Saucier v. Katz, 533 U.S. 194, 121 S.Ct. 2151, 150 L.Ed.2d 272 (2001).
See Vlasak v. Superior Court of Cal. ex rel. County of Los Angeles, 329 F.3d 683, 688 (9th Cir. 2003).
Tinker v. Des Moines Independent Community School District, 393 U.S. 503, 89 S.Ct. 733, 21 L.Ed.2d 731 (1969).
In Tinker, the Supreme Court held that wearing black arm bands in high school, "unaccompanied by any disorder or disturbance on the part of [the arm-band wearers]," and unaccompanied by "interference, actual or nascent, with the schools' work or of collision with the rights of other students to be secure and to be let alone," was constitutionally protected speech. Tinker held that "the prohibition of expression of one particular opinion, at least without evidence that it is necessary to avoid material and substantial interference with schoolwork or discipline, is not constitutionally permissible." Tinker disposes of the School Board's argument that "school administrators were entitled to discipline Frederick's attempt to belittle and undercut this critical mission" of preventing use of illegal drugs by a sign that was "a parody of the seriousness with which the school takes its mission to prevent use of illegal drugs." Under Tinker, a school cannot censor or punish students speech merely because the students advocate a position contrary to government policy. The Tinker armbands were about war. Government has no mission in which victory is so important as war. The federal government was, at the time of the facts giving rise to the Tinker case, prosecuting a war. Government policy was to support and advance the effort to win the war. The black armbands in Tinker expressed hostility to the war. By doing so, they legitimized opposition and undermined support for the war. Yet the students in high school had a constitutional right to express their opposition to this critically important mission of the federal government.
Id. at 508, 89 S.Ct. 733.
Id. at 511, 89 S.Ct. 733.
The two leading Supreme Court cases that have held against students claiming First Amendment rights to speak in a way unacceptable to school administrators are distinguishable. Bethel School District No. 403 v. Fraser held that a high school student did not have a First Amendment right to give a sexually suggestive nominating speech for a candidate for student office at a school assembly that "was part of a school-sponsored educational program in self-government," where disruption immediately ensued as the student gave the speech. Fraser holds that high school students's rights to free speech in school are not coextensive with adults's rights, and "pervasive sexual innuendo" that is "plainly offensive . . . to any mature person" can be marked off as impermissible incivility within the school context. Fraser focuses upon the sexual nature of the offensiveness in the in-school speech that can be punished, as contrasted with the "political viewpoint" of the speech protected in Tinker. Our case differs from Fraser in that Frederick's speech was not sexual (sexual speech can be expected to stimulate disorder among those new to adult hormones), and did not disrupt a school assembly. Also, it is not so easy to distinguish speech about marijuana from political speech in the context of a state where referenda regarding marijuana legalization repeatedly occur and a controversial state court decision on the topic had recently issued. The phrase "Bong Hits 4 Jesus" may be funny, stupid, or insulting, depending on one's point of view, but it is not "plainly offensive" in the way sexual innuendo is.

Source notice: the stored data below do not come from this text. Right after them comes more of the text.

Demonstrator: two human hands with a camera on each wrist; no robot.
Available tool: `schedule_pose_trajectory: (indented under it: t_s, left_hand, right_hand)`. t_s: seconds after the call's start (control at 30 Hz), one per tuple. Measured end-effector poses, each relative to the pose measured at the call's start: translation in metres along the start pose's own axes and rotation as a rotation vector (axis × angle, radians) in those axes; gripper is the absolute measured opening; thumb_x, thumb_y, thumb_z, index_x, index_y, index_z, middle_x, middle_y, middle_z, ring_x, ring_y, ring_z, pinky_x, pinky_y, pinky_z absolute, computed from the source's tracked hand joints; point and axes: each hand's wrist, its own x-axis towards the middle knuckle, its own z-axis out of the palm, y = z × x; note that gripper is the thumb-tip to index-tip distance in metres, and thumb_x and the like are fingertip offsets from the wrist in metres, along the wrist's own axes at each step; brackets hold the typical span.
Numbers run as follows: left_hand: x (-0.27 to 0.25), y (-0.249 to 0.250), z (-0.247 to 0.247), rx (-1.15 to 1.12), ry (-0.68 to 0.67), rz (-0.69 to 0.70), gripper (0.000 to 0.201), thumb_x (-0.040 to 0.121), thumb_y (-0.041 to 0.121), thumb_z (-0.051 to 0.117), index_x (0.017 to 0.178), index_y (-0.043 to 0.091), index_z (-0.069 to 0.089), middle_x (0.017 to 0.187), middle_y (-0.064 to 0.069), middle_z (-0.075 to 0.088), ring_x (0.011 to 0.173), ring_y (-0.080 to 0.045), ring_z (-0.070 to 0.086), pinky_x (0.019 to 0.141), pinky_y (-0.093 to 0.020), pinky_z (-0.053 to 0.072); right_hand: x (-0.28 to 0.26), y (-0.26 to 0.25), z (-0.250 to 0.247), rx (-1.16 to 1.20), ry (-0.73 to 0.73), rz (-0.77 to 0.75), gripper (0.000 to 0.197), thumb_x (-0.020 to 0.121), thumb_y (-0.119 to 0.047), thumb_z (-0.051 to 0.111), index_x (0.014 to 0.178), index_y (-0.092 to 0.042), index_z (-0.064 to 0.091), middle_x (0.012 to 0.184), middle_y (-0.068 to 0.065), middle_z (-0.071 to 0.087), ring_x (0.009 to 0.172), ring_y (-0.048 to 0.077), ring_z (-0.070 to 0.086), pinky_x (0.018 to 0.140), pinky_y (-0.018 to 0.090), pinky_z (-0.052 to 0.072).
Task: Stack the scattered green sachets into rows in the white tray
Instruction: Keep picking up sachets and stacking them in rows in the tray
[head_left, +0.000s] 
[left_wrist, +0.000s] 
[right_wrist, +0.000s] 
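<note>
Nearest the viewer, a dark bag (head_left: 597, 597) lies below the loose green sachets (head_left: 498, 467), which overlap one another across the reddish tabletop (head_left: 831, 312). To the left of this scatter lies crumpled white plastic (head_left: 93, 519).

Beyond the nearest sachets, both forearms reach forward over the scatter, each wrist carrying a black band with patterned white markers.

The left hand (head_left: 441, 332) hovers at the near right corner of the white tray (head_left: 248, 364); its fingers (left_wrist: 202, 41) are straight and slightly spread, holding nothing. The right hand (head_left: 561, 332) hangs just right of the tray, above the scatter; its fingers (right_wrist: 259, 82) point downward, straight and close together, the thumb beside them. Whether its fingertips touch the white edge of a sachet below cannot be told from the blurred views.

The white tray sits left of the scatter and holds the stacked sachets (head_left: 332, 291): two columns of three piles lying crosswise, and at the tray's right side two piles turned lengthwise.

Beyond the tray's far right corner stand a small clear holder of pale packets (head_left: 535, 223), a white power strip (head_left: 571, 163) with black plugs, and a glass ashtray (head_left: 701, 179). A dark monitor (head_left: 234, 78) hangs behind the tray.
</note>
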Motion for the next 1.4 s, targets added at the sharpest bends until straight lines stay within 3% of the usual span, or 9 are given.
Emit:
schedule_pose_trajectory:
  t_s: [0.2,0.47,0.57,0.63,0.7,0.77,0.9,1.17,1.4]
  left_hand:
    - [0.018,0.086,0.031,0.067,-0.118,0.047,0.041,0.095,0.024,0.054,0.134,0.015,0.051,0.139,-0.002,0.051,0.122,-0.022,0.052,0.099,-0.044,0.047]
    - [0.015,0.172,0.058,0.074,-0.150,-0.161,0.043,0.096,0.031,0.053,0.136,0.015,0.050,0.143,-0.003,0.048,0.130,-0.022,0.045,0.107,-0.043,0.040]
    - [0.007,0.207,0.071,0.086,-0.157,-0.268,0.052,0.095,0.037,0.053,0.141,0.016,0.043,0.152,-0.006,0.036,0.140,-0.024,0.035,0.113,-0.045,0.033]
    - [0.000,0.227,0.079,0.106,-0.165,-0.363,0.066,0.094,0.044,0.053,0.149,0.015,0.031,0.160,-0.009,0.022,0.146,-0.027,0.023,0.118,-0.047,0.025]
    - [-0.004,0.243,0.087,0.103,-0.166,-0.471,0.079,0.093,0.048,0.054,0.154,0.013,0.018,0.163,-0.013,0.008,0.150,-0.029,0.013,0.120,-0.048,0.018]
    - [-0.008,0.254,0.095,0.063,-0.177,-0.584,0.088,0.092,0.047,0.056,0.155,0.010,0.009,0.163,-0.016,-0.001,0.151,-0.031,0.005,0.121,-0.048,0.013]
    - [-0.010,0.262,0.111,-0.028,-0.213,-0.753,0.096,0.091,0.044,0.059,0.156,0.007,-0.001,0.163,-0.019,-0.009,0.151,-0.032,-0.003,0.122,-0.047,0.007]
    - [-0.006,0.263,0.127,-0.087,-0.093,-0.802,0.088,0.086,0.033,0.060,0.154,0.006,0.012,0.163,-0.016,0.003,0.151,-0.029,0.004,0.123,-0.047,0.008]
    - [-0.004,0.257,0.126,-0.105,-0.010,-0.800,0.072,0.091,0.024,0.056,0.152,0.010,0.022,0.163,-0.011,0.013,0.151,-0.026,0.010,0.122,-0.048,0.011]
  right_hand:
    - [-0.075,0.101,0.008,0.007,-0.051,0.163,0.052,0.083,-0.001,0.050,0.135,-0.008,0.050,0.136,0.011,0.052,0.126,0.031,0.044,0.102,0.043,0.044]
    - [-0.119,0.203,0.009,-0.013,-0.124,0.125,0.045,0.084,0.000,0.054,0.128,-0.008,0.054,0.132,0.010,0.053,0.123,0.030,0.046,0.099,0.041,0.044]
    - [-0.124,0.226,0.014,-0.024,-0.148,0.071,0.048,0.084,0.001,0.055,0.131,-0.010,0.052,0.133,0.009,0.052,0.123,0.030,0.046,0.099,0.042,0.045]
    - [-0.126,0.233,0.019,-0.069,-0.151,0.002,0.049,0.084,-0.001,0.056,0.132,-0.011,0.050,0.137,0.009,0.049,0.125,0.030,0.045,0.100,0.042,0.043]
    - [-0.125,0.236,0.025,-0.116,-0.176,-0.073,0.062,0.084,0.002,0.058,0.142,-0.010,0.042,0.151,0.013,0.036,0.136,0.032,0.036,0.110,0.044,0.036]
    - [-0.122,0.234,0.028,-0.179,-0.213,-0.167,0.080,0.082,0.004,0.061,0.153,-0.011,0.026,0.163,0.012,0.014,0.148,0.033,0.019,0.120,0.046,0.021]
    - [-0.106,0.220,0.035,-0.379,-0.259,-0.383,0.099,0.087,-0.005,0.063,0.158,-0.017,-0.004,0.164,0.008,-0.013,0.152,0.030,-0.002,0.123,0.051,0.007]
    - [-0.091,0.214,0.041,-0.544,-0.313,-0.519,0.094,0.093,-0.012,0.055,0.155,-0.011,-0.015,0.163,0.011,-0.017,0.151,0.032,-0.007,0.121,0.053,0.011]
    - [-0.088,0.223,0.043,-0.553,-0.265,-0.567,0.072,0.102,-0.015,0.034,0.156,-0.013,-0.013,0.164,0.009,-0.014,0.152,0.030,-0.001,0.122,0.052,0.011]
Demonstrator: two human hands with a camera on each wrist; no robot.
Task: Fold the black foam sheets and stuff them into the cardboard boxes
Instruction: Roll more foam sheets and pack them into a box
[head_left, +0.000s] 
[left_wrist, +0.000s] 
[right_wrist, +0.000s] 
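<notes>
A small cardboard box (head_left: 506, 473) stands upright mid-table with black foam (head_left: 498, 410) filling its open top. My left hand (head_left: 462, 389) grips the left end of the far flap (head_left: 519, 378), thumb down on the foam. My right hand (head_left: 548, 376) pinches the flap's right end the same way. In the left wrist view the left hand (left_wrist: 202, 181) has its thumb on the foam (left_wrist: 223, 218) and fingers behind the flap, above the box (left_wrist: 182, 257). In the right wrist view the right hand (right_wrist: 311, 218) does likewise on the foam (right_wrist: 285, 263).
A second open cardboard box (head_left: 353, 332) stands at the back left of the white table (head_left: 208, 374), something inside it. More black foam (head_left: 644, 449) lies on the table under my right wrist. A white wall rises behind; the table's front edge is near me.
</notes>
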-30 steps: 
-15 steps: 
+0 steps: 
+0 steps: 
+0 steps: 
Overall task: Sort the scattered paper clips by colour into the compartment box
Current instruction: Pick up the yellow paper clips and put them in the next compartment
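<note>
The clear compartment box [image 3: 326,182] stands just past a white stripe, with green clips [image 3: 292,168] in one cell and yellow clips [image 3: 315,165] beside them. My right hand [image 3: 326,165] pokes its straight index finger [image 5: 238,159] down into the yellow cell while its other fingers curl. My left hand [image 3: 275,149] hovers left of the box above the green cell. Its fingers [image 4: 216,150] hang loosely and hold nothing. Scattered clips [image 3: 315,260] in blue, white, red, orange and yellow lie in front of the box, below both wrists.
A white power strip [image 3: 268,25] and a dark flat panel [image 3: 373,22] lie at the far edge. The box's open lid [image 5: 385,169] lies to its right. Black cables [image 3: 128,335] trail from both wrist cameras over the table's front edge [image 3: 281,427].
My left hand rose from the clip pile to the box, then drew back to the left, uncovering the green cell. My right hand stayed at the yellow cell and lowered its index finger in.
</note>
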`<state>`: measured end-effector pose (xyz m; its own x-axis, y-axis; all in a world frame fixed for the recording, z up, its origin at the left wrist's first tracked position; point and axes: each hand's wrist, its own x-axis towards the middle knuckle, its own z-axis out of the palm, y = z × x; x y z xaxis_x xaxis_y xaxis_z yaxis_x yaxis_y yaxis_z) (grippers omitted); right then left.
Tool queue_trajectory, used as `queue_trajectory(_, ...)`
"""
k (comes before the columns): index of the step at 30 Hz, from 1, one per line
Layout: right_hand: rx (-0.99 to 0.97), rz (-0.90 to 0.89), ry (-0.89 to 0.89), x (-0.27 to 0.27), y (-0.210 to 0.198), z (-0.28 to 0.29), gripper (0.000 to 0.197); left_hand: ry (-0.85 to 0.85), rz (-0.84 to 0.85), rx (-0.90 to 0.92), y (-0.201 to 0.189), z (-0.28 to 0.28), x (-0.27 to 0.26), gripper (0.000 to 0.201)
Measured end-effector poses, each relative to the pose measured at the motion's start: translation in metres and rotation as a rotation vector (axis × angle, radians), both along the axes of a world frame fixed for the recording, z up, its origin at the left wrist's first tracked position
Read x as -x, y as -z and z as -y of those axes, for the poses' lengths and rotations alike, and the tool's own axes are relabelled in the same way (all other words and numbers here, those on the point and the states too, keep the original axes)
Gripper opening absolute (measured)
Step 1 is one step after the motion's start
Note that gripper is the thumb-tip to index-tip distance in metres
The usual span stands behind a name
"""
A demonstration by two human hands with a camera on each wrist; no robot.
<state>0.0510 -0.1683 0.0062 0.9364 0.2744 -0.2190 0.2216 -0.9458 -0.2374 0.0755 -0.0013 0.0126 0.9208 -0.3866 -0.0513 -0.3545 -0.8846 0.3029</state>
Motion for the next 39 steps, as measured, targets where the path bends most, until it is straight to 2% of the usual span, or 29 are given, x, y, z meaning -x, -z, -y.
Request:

Bethel School District No. 403 v. Fraser, 478 U.S. 675, 106 S.Ct. 3159, 92 L.Ed.2d 549 (1986).
Id. at 677-78, 106 S.Ct. 3159.
Id. at 683, 106 S.Ct. 3159.
Id. at 685, 106 S.Ct. 3159.
See Noy v. State, 83 P.3d 545 (Alaska Ct.App. 2003).
Hazelwood School District v. Kuhlmeier is similarly distinguishable. In Kuhlmeier, the Supreme Court held that high school students did not have a First Amendment right to publish articles on pregnancy and divorce in a school newspaper over the principal's objection, where the newspaper was produced in a class on journalism, edited by the journalism teacher as part of the teaching of the class, and paid for with school money. The Court distinguished Tinker on the ground that "[t]he question whether the First Amendment requires a school to tolerate particular student speech — the question that we addressed in Tinker — is different from the question whether the First Amendment requires a school affirmatively to promote particular student speech." This student newspaper was "part of the school curriculum." Exclusion of any First Amendment duty to "promote" a student viewpoint means that a school necessarily retains authority to refuse to "sponsor" speech such as Frederick's, which arguably promotes drug use. Kuhlmeier does not control the case at bar, however, because Frederick's pro-drug banner was not sponsored or endorsed by the school, nor was it part of the curriculum, nor did it take place as part of an official school activity. Kuhlmeier might apply had Frederick insisted on making his "Bong Hits 4 Jesus" banner in art class, but that is not what the record shows. His display took place out of school while students were released so that they could watch a Coca-Cola and Olympics activity.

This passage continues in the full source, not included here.